5:37 p.m.: Why did Fuller turn several male characters of the book into women? “We needed more females in the show,” says Fuller. “We feel like we really are doing some interesting things with the female characters on the show… Most of them can see so much clearer Hannibal than the male characters, because Jack is wrapped up in his own law and Will is so confused by seeing this vision of a man who’s very much his reflection. And the women can see Hannibal very clearly now, and we’re going to be exploring that even more in season 3.”
5:38 p.m.: Following up on that, is the industry moving towards a place where featuring diverse female characters is more commonplace? Dhavernas notes all the strong female characters on TV right now, and thanks Fuller for making several of the men into women on the show. “It would have been very sad for the only female characters to have been victims.”
5:41 p.m.: What was Dhavernas’ initial reaction to learning Alana would sleep with Hannibal? “I think it was kind of a natural progression,” Dhavernas insists. Alana knew she always got stuck in situations where she tried to fix men, “and now she wanted a grown-up relationship… And also, Hannibal is so wise that he didn’t even have to do anything. I went to him. And also, it just makes Will’s story so much more painful and interesting.” Fuller says he told Dhavernas before the series began that she would sleep with Hannibal at some point, “And you were over the moon!” Dhavernas admits she loved Mikkelsen’s Danish films and was excited about the thought of playing romantic scenes with him.

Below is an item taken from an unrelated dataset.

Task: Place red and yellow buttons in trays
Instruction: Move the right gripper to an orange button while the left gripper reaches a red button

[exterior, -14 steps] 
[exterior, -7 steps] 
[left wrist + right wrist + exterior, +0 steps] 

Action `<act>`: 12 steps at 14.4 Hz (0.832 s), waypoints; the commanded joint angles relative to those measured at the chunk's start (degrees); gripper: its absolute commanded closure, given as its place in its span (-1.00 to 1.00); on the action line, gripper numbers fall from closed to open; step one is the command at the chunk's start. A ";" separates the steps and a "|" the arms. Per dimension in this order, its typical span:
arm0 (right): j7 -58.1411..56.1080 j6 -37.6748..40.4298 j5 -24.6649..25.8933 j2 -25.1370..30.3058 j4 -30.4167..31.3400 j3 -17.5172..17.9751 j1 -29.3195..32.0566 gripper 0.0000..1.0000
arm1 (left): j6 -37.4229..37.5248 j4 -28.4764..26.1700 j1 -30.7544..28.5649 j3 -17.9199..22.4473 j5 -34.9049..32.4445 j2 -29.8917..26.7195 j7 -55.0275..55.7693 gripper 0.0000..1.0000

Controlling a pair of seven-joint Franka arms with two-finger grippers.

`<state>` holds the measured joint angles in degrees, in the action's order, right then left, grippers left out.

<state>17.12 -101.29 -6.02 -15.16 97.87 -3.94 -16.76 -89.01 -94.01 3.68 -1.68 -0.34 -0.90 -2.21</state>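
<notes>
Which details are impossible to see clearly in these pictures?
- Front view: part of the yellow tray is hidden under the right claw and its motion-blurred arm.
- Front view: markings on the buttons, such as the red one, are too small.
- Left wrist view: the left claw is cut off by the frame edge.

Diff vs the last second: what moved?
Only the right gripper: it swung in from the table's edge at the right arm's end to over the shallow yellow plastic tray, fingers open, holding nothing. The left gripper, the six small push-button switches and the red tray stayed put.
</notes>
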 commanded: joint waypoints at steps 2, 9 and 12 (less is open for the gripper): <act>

5:45 p.m.: That’s it for audience questions, so no real clarity at all on who survived the finale, though we did get a lot of other details about season 3. Fuller also announces plans to introduce four volumes of “Hannibal” music — two for each season — with the first one coming out August 15. To take us out, Fuller closes things as he did last year’s panel, with a sneak preview of the season 2 DVD blooper reel.